» **WHAT IS BEING ASKED**:
Reproduce the lines below verbatim. Pictures are to be omitted.

+---+

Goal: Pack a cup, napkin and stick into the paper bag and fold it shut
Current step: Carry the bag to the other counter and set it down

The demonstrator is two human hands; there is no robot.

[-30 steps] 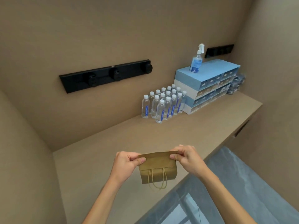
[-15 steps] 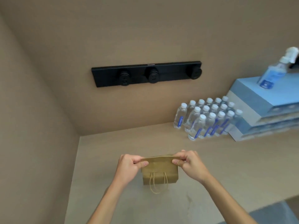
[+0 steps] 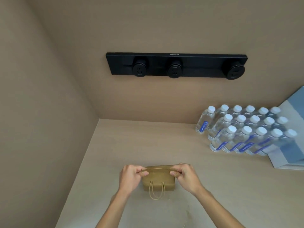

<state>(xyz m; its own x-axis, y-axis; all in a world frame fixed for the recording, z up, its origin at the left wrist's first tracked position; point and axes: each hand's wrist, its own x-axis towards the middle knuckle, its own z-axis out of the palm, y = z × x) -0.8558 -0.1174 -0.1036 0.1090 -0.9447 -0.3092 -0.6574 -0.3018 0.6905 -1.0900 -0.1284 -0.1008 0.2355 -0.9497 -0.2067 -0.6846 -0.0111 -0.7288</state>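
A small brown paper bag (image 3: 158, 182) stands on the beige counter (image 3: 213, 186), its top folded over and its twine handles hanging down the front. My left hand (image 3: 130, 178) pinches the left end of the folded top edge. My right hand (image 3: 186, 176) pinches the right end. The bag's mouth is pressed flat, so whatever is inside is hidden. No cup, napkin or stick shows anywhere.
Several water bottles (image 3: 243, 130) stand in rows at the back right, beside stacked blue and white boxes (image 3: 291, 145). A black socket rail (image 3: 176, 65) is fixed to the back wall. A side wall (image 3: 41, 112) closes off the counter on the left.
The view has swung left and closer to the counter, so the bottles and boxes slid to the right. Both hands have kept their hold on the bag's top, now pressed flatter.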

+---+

» **EXPECTED OUTPUT**:
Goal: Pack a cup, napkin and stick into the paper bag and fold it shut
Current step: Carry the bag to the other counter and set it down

The demonstrator is two human hands; there is no robot.

[-30 steps] 
[-15 steps] 
[+0 steps] 

<state>(xyz m; its own x-axis, y-axis; all in a world frame fixed for the recording, z up, its origin at the left wrist's first tracked position; point and axes: each hand's wrist, its own x-axis towards the middle knuckle, its own z-axis out of the palm, y = z × x) -0.8558 -0.1174 -0.1036 0.1090 -0.9447 -0.3092 -0.6574 -0.3018 0.6905 -1.0900 -0.1284 -0.1008 0.2355 -0.9497 -0.2067 -0.6846 -0.0111 -0.7288</state>
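A small brown paper bag (image 3: 158, 182) stands on the beige counter (image 3: 213, 186), its top folded over and its twine handles hanging down the front. My left hand (image 3: 130, 178) pinches the left end of the folded top edge. My right hand (image 3: 186, 176) pinches the right end. The bag's mouth is pressed flat, so whatever is inside is hidden. No cup, napkin or stick shows anywhere.
Several water bottles (image 3: 243, 130) stand in rows at the back right, beside stacked blue and white boxes (image 3: 291, 145). A black socket rail (image 3: 176, 65) is fixed to the back wall. A side wall (image 3: 41, 112) closes off the counter on the left.
The view has swung left and closer to the counter, so the bottles and boxes slid to the right. Both hands have kept their hold on the bag's top, now pressed flatter.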

Nothing more belongs to this exercise.